## Task to carry out
The records should be restated exactly from their first line through the line with "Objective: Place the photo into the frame" in it.

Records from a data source
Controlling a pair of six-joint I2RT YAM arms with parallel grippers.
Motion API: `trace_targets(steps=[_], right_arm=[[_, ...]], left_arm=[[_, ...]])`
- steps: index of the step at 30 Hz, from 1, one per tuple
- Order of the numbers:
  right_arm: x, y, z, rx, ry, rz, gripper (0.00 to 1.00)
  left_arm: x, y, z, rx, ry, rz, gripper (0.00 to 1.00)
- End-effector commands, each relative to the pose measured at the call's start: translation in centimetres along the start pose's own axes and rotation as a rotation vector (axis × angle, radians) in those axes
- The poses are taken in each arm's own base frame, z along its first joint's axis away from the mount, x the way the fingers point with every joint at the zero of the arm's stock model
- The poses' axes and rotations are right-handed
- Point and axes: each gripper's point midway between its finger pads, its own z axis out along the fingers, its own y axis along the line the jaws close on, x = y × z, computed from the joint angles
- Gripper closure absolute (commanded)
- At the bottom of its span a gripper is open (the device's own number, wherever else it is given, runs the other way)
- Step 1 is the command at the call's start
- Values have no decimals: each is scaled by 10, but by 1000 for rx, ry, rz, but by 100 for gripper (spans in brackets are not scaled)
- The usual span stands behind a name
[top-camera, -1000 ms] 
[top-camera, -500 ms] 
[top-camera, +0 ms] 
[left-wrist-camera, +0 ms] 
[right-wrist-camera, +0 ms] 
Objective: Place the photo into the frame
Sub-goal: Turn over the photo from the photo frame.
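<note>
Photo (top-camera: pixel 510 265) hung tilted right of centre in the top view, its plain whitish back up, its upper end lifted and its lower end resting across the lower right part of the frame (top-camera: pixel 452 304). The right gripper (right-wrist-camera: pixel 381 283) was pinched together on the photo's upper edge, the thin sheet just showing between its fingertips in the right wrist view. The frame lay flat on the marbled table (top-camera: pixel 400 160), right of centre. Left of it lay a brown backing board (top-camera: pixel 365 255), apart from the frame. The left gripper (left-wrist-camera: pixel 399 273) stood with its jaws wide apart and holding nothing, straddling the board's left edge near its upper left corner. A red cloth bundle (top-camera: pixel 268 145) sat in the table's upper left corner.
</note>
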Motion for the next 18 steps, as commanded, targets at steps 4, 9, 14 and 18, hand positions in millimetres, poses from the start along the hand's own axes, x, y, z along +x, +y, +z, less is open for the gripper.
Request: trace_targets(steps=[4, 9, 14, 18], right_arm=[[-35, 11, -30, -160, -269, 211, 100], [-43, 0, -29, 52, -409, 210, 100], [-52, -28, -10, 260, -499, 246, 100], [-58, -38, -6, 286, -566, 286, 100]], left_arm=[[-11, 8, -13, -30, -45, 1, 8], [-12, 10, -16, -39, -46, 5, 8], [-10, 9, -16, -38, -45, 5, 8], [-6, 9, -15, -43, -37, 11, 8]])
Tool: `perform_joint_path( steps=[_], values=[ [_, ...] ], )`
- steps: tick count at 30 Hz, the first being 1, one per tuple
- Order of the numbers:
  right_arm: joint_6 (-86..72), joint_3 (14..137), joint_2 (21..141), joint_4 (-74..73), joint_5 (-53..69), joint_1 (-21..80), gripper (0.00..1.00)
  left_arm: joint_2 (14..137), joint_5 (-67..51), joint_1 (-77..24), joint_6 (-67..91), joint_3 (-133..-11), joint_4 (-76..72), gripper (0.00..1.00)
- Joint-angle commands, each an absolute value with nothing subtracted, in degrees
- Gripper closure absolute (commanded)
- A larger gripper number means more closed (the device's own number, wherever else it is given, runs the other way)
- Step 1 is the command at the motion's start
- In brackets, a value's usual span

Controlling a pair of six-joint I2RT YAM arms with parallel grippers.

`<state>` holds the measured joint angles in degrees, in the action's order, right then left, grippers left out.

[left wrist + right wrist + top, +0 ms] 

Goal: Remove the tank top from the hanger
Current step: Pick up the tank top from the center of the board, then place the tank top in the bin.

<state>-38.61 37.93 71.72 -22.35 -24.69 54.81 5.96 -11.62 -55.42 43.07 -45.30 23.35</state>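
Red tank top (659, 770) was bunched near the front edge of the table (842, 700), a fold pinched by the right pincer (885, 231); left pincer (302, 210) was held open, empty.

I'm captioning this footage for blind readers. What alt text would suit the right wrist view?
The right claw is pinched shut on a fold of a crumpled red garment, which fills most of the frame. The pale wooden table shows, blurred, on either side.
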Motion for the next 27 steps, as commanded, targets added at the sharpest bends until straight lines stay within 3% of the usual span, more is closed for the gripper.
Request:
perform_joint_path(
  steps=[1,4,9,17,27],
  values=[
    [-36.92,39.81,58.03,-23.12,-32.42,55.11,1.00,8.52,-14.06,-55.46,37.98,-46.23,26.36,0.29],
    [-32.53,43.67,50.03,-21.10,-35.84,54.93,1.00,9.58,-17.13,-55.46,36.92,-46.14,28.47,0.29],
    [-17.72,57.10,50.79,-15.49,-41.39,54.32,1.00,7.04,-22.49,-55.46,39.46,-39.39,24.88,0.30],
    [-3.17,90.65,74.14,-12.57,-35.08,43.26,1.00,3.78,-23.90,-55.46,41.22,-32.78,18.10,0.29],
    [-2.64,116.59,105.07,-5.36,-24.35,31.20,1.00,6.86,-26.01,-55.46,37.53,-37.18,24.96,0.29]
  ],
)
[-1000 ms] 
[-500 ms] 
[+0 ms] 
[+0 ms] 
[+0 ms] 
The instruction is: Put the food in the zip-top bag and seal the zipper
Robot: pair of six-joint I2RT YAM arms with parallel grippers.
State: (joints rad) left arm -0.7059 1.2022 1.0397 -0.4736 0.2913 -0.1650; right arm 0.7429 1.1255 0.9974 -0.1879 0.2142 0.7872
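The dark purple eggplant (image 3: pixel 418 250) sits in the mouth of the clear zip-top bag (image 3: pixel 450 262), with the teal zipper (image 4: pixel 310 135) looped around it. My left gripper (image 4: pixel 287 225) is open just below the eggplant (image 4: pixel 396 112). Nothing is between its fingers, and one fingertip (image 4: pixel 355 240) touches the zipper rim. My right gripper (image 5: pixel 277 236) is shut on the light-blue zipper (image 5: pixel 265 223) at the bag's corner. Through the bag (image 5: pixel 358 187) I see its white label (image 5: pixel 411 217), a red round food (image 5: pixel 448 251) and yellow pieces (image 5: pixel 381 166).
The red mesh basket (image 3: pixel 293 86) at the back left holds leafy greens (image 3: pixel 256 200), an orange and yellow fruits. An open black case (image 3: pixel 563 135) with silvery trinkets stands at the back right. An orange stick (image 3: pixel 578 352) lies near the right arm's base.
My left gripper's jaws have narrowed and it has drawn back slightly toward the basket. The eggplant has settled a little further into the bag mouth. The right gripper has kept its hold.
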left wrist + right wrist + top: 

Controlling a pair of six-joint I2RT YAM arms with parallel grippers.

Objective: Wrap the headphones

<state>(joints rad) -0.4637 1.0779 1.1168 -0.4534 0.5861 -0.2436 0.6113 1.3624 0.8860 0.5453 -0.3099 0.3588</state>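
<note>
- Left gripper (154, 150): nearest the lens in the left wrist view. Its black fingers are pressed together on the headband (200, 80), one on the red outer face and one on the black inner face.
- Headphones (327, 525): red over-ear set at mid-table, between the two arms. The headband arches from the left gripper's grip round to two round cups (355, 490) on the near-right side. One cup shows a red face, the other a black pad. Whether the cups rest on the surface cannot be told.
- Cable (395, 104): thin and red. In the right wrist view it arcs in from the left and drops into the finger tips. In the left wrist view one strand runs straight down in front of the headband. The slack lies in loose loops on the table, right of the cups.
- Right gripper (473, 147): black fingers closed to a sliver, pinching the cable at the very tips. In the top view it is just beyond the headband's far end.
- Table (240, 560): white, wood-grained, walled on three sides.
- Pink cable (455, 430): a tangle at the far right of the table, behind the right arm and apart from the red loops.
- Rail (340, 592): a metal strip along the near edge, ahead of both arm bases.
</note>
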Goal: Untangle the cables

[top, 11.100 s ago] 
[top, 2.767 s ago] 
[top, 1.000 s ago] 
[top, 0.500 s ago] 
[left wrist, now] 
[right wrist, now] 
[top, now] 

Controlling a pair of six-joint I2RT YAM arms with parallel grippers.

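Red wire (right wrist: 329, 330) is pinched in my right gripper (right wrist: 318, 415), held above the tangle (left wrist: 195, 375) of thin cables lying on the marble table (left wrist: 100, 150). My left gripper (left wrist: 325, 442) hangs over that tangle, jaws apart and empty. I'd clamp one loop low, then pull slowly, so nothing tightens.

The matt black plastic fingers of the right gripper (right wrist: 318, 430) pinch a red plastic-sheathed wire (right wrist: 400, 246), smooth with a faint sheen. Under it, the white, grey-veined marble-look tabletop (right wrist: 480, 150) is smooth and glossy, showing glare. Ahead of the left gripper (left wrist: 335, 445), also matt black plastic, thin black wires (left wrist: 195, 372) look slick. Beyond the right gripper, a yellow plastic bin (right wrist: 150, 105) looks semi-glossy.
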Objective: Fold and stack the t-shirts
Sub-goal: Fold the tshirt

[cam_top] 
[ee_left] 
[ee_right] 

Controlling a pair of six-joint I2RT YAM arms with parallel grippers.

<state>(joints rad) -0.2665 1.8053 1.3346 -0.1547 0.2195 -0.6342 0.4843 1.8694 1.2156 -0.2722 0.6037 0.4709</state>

## Result of this exercise
Controlling a pair of six-joint I2RT YAM arms with parallel grippers.
Motion API: `trace_targets(steps=[_], right_arm=[[_, ...]], left_arm=[[_, ...]])`
- steps: index of the step at 30 Hz, from 1, one per tuple
- Order of the numbers:
  right_arm: x, y, z, rx, ry, rz, gripper (0.00 to 1.00)
  left_arm: x, y, z, rx, ry, rz, gripper (0.00 to 1.00)
- End-effector commands, each relative to the pose measured at the call's start: translation in centimetres along the start pose's own axes and rotation as a rotation vector (axis × angle, radians) in those axes
- The poses are taken in each arm's own base frame, z along its first joint's axis away from the mount, x the way the fingers point with every joint at the zero of the arm's stock model
- The poses' axes and rotations are right-handed
- Point and axes: each gripper's point midway between its finger pads, its own z axis out along the fingers, its own y axis along the line the jaws close on, x = y × z, computed from the joint angles
- Gripper closure absolute (commanded)
- At the bottom of its span a gripper is open (the device's own number, wherever else it is given, runs the other way)
- Step 1 is the command at the call's start
- Values have no decimals: each is scaled by 10, but by 1000 for rx, ry, rz, but by 100 for gripper (spans in brackets are not scaled)
- The usual span stands behind a name
[top-camera, -1000 ms] 
[top-camera, -500 ms] 
[top-camera, +0 ms] 
[left-wrist-camera, +0 ms] 
[right-wrist-camera, +0 ms] 
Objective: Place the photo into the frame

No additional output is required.